▶ **Work order**
The full listing, written out exactly and without images, is the expected result.

[Opening Data segment section]

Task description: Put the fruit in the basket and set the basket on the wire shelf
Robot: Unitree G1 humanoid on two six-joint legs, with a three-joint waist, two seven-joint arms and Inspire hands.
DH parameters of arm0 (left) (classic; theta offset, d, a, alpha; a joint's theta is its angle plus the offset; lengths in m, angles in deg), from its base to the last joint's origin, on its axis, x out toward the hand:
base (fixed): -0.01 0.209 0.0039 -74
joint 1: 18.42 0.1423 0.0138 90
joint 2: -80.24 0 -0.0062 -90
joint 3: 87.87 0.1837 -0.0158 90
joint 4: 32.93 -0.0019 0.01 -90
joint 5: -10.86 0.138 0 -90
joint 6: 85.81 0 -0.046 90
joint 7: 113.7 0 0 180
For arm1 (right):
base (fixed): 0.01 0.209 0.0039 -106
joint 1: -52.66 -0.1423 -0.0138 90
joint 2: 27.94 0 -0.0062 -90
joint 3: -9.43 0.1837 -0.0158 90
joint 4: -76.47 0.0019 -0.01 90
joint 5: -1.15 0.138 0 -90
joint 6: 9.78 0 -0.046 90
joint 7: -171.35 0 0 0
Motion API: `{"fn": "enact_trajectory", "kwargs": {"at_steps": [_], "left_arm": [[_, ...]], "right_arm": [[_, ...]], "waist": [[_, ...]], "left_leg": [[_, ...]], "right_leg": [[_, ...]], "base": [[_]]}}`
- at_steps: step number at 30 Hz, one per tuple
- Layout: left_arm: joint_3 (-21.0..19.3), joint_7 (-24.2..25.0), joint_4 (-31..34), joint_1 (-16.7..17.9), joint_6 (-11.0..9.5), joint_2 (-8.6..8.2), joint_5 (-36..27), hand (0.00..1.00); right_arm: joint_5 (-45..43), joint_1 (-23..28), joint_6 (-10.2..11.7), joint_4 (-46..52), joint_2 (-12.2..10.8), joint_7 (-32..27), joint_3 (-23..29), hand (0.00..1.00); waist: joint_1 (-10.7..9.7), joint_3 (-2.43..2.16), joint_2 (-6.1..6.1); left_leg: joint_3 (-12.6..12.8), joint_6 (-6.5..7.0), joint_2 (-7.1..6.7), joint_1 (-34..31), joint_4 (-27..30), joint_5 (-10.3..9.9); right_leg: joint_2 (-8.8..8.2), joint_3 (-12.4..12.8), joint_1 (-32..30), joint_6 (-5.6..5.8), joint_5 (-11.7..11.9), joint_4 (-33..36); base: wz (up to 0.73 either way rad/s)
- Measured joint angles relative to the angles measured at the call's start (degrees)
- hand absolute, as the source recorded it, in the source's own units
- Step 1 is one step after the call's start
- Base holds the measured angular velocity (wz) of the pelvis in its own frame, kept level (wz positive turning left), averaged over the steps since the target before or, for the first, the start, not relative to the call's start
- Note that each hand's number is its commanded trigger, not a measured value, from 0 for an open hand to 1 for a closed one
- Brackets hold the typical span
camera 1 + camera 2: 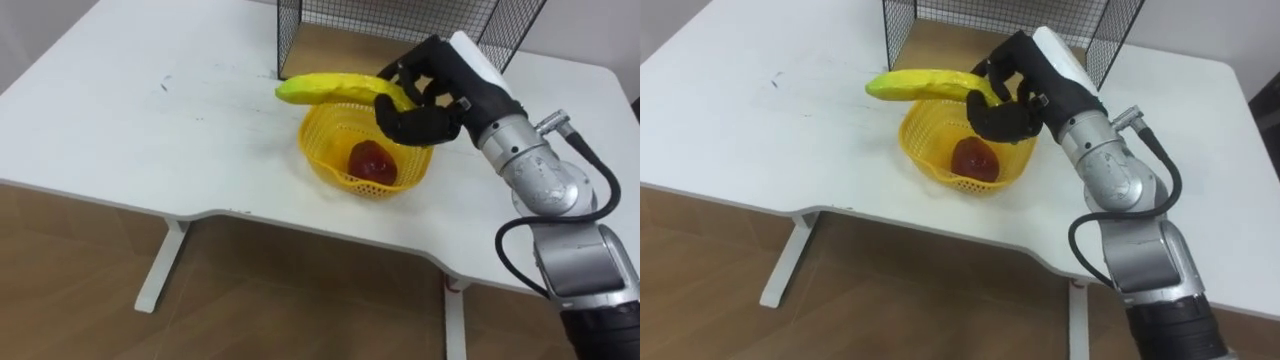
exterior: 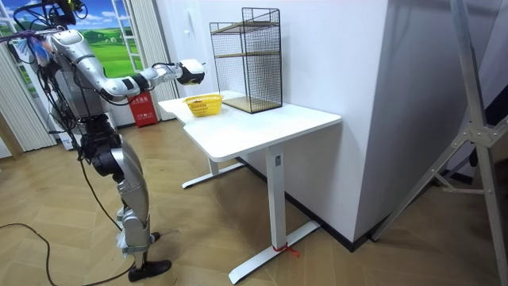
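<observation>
The right robot hand (image 1: pixel 432 100) has its fingers curled round one end of a banana (image 1: pixel 335 88), gripping it firmly and holding it level in the air. Directly below the robot hand sits a yellow basket (image 1: pixel 322 165) on the white table (image 1: pixel 150 130), with a red fruit (image 1: pixel 372 162) already lying in its bottom. Just beyond the robot hand stands the wire shelf (image 1: pixel 400 20), its open front facing the basket.

The main risk, as I judge it, comes from the banana's length: most of it juts out to the robot hand's left, past the basket's rim. Let go as it lies, it could land across the rim, tip out onto the table, or tilt the light basket over (the red fruit would then roll out too). Angling the free end down into the bowl before opening the fingers would avoid that. The robot hand is also close to the shelf's wires, so a backward swing could knock it.

No label, sticker or writing can be made out on the banana, basket or shelf.
</observation>
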Motion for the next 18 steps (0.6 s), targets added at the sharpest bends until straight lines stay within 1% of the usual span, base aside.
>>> {"fn": "enact_trajectory", "kwargs": {"at_steps": [4,14,18], "left_arm": [[0.00,0.11,0.01,0.25,0.28,-0.04,-0.01,0.00],[-0.02,0.15,0.00,0.30,0.44,-0.04,-0.04,0.00],[-0.09,-0.16,0.02,0.30,0.44,-0.03,-0.02,0.00]], "right_arm": [[-0.01,0.00,-0.02,-1.41,0.01,0.00,0.00,1.00],[-0.08,0.20,-0.35,-4.11,0.01,-0.08,0.01,1.00],[-0.16,1.09,-0.35,-4.32,0.02,-0.08,0.02,1.00]], "waist": [[0.01,-0.09,-0.13],[-0.11,-0.24,-0.35],[-0.21,-0.23,-0.33]], "left_leg": [[0.07,0.00,0.01,-0.02,-0.04,0.00],[0.09,0.01,-0.05,0.02,0.02,0.01],[0.08,0.01,0.00,0.01,-0.01,0.01]], "right_leg": [[-0.11,-0.49,0.00,0.00,0.00,0.10],[-0.13,-0.61,0.15,0.01,0.00,0.08],[-0.14,-0.60,0.16,0.01,-0.01,0.06]], "base": [[0.00],[0.00],[0.00]]}}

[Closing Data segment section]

▶ **Task solution**
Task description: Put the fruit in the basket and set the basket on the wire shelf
Robot: Unitree G1 humanoid on two six-joint legs, with a three-joint waist, two seven-joint arms and Inspire hands.
DH parameters of arm0 (left) (classic; theta offset, d, a, alpha; a joint's theta is its angle plus the offset; lengths in m, angles in deg), from its base to the last joint's origin, on its axis, x out toward the hand:
base (fixed): -0.01 0.209 0.0039 -74
joint 1: 18.42 0.1423 0.0138 90
joint 2: -80.24 0 -0.0062 -90
joint 3: 87.87 0.1837 -0.0158 90
joint 4: 32.93 -0.0019 0.01 -90
joint 5: -10.86 0.138 0 -90
joint 6: 85.81 0 -0.046 90
joint 7: 113.7 0 0 180
For arm1 (right):
base (fixed): 0.01 0.209 0.0039 -106
joint 1: -52.66 -0.1423 -0.0138 90
joint 2: 27.94 0 -0.0062 -90
joint 3: -9.43 0.1837 -0.0158 90
joint 4: -76.47 0.0019 -0.01 90
joint 5: -1.15 0.138 0 -90
joint 6: 9.78 0 -0.046 90
joint 7: -171.35 0 0 0
Motion API: `{"fn": "enact_trajectory", "kwargs": {"at_steps": [_], "left_arm": [[_, ...]], "right_arm": [[_, ...]], "waist": [[_, ...]], "left_leg": [[_, ...]], "right_leg": [[_, ...]], "base": [[_]]}}`
- at_steps: step number at 30 Hz, one per tuple
- Layout: left_arm: joint_3 (-21.0..19.3), joint_7 (-24.2..25.0), joint_4 (-31..34), joint_1 (-16.7..17.9), joint_6 (-11.0..9.5), joint_2 (-8.6..8.2), joint_5 (-36..27), hand (0.00..1.00); right_arm: joint_5 (-45..43), joint_1 (-23..28), joint_6 (-10.2..11.7), joint_4 (-46..52), joint_2 (-12.2..10.8), joint_7 (-32..27), joint_3 (-23..29), hand (0.00..1.00); waist: joint_1 (-10.7..9.7), joint_3 (-2.43..2.16), joint_2 (-6.1..6.1); left_leg: joint_3 (-12.6..12.8), joint_6 (-6.5..7.0), joint_2 (-7.1..6.7), joint_1 (-34..31), joint_4 (-27..30), joint_5 (-10.3..9.9); right_leg: joint_2 (-8.8..8.2), joint_3 (-12.4..12.8), joint_1 (-32..30), joint_6 (-5.6..5.8), joint_5 (-11.7..11.9), joint_4 (-33..36); base: wz (up to 0.73 either way rad/s)
- Measured joint angles relative to the angles measured at the call's start (degrees)
- hand absolute, as the source recorded it, in the source's own units
- Step 1 is one step after the call's start
- Base holds the measured angular velocity (wz) of the pelvis in its own frame, kept level (wz positive turning left), averaged over the steps since the target before or, for the first, the start, not relative to the call's start
- Note that each hand's number is its commanded trigger, not a measured value, from 0 for an open hand to 1 for a closed one
- Brackets hold the typical span
camera 1 + camera 2: 
exterior: 
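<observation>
The right robot hand (image 1: pixel 432 100) has its fingers curled round one end of a banana (image 1: pixel 335 88), gripping it firmly and holding it level in the air. Directly below the robot hand sits a yellow basket (image 1: pixel 322 165) on the white table (image 1: pixel 150 130), with a red fruit (image 1: pixel 372 162) already lying in its bottom. Just beyond the robot hand stands the wire shelf (image 1: pixel 400 20), its open front facing the basket.

The main risk, as I judge it, comes from the banana's length: most of it juts out to the robot hand's left, past the basket's rim. Let go as it lies, it could land across the rim, tip out onto the table, or tilt the light basket over (the red fruit would then roll out too). Angling the free end down into the bowl before opening the fingers would avoid that. The robot hand is also close to the shelf's wires, so a backward swing could knock it.

No label, sticker or writing can be made out on the banana, basket or shelf.
</observation>
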Motion for the next 18 steps (0.6 s), targets added at the sharpest bends until straight lines stay within 1% of the usual span, base aside.
>>> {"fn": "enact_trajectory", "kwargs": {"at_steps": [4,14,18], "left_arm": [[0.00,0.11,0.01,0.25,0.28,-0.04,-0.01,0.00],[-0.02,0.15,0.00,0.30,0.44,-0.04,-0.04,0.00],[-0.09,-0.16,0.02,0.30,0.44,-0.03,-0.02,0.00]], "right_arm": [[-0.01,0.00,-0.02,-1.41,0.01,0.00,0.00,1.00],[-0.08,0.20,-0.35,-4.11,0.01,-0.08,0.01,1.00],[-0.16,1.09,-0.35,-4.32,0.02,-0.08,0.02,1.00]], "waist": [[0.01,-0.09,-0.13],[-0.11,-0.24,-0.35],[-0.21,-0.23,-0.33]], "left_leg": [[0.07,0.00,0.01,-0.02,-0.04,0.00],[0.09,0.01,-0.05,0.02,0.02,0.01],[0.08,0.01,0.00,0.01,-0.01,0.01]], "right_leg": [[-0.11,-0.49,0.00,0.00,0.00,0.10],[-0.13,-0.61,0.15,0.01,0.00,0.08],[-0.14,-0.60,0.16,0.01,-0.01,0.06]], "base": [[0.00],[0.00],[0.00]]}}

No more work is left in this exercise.